━━ Recorded information

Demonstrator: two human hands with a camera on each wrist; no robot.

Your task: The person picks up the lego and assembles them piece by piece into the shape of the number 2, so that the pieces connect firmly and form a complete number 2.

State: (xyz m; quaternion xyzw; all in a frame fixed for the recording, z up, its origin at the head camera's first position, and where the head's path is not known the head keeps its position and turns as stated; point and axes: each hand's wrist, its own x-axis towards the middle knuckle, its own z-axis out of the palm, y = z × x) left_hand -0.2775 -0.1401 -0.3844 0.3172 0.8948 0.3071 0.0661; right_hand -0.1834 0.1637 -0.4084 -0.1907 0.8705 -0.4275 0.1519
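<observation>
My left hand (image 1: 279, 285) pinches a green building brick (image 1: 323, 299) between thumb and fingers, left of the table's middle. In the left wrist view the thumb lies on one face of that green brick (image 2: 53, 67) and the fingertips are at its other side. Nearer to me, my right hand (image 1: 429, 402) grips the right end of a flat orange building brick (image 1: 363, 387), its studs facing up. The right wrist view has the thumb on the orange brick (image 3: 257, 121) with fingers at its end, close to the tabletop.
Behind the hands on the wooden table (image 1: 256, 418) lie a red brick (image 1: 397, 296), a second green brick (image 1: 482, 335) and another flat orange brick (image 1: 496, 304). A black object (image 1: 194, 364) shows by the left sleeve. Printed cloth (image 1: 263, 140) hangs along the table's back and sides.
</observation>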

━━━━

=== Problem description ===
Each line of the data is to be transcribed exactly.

=== Exercise response ===
Demonstrator: two human hands with a camera on each wrist; no robot.

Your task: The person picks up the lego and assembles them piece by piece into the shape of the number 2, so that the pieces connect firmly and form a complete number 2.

State: (xyz m; quaternion xyzw; all in a frame fixed for the recording, z up, its origin at the head camera's first position, and where the head's path is not known the head keeps its position and turns as stated; point and axes: each hand's wrist, its own x-axis towards the middle knuckle, its own z-axis out of the palm, y = z × x) left_hand -0.2775 -0.1401 -0.3844 0.3172 0.8948 0.3071 0.0661; right_hand -0.1834 0.1637 -0.4084 -0.1907 0.8705 -0.4275 0.1519
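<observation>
My left hand (image 1: 279, 285) pinches a green building brick (image 1: 323, 299) between thumb and fingers, left of the table's middle. In the left wrist view the thumb lies on one face of that green brick (image 2: 53, 67) and the fingertips are at its other side. Nearer to me, my right hand (image 1: 429, 402) grips the right end of a flat orange building brick (image 1: 363, 387), its studs facing up. The right wrist view has the thumb on the orange brick (image 3: 257, 121) with fingers at its end, close to the tabletop.
Behind the hands on the wooden table (image 1: 256, 418) lie a red brick (image 1: 397, 296), a second green brick (image 1: 482, 335) and another flat orange brick (image 1: 496, 304). A black object (image 1: 194, 364) shows by the left sleeve. Printed cloth (image 1: 263, 140) hangs along the table's back and sides.
</observation>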

This exercise has been worked through to completion.